DATA SHOWN
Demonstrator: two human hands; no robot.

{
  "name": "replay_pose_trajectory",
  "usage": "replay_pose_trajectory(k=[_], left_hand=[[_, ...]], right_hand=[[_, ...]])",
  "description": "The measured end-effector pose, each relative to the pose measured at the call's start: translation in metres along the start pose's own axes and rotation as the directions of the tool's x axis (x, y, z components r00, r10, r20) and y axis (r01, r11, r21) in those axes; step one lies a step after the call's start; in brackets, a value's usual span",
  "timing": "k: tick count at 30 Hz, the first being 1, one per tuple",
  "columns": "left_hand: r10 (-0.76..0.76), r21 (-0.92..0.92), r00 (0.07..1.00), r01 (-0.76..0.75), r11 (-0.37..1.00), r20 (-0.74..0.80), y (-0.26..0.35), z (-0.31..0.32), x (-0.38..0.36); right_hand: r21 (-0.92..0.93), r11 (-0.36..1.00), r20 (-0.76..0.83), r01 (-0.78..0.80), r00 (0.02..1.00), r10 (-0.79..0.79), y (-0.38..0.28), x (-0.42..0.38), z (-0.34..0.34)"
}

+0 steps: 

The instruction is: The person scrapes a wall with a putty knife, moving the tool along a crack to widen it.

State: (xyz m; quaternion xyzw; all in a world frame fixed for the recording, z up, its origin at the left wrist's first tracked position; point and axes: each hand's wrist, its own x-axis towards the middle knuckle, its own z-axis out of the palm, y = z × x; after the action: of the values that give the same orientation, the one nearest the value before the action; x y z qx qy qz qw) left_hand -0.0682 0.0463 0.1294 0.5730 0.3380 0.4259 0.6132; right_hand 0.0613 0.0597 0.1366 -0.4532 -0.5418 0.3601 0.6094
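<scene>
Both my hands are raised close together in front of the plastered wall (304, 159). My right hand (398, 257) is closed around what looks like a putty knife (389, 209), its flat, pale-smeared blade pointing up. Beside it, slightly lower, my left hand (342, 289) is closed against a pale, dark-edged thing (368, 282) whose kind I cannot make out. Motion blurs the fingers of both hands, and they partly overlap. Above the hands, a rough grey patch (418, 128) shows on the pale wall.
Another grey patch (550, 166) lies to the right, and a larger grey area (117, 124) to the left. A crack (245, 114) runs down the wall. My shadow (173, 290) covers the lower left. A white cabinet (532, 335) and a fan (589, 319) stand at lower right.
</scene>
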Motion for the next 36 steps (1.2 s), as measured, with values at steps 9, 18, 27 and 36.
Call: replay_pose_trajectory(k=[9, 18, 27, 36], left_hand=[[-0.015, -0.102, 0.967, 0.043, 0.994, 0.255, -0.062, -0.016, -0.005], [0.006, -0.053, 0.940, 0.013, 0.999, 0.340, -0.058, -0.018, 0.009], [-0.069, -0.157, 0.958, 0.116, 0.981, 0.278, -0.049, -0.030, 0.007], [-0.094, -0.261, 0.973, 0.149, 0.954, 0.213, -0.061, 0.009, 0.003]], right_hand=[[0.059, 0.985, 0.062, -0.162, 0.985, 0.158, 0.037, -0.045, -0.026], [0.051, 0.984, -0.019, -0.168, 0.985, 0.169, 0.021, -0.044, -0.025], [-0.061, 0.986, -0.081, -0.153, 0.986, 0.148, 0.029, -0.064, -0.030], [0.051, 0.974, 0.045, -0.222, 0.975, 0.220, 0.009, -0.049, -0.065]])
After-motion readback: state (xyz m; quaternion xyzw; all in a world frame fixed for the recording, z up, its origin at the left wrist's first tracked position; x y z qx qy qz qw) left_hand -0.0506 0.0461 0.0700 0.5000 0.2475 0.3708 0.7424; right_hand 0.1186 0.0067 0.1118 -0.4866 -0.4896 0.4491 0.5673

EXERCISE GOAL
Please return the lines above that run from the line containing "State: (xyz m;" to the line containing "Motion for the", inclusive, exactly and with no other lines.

ANSWER SECTION
State: (xyz m; quaternion xyzw; all in a world frame fixed for the recording, z up, its origin at the left wrist's first tracked position; point and axes: each hand's wrist, its own x-axis towards the middle knuckle, its own z-axis out of the palm, y = z × x; after the action: of the values that give the same orientation, the one nearest the value before the action; x y z qx qy qz qw) left_hand -0.0682 0.0463 0.1294 0.5730 0.3380 0.4259 0.6132; right_hand 0.0613 0.0597 0.1366 -0.4532 -0.5418 0.3601 0.6094
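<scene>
Both my hands are raised close together in front of the plastered wall (304, 159). My right hand (398, 257) is closed around what looks like a putty knife (389, 209), its flat, pale-smeared blade pointing up. Beside it, slightly lower, my left hand (342, 289) is closed against a pale, dark-edged thing (368, 282) whose kind I cannot make out. Motion blurs the fingers of both hands, and they partly overlap. Above the hands, a rough grey patch (418, 128) shows on the pale wall.
Another grey patch (550, 166) lies to the right, and a larger grey area (117, 124) to the left. A crack (245, 114) runs down the wall. My shadow (173, 290) covers the lower left. A white cabinet (532, 335) and a fan (589, 319) stand at lower right.
</scene>
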Motion for the next 36 steps (1.2 s), as measured, with values at steps 9, 18, 27 and 36.

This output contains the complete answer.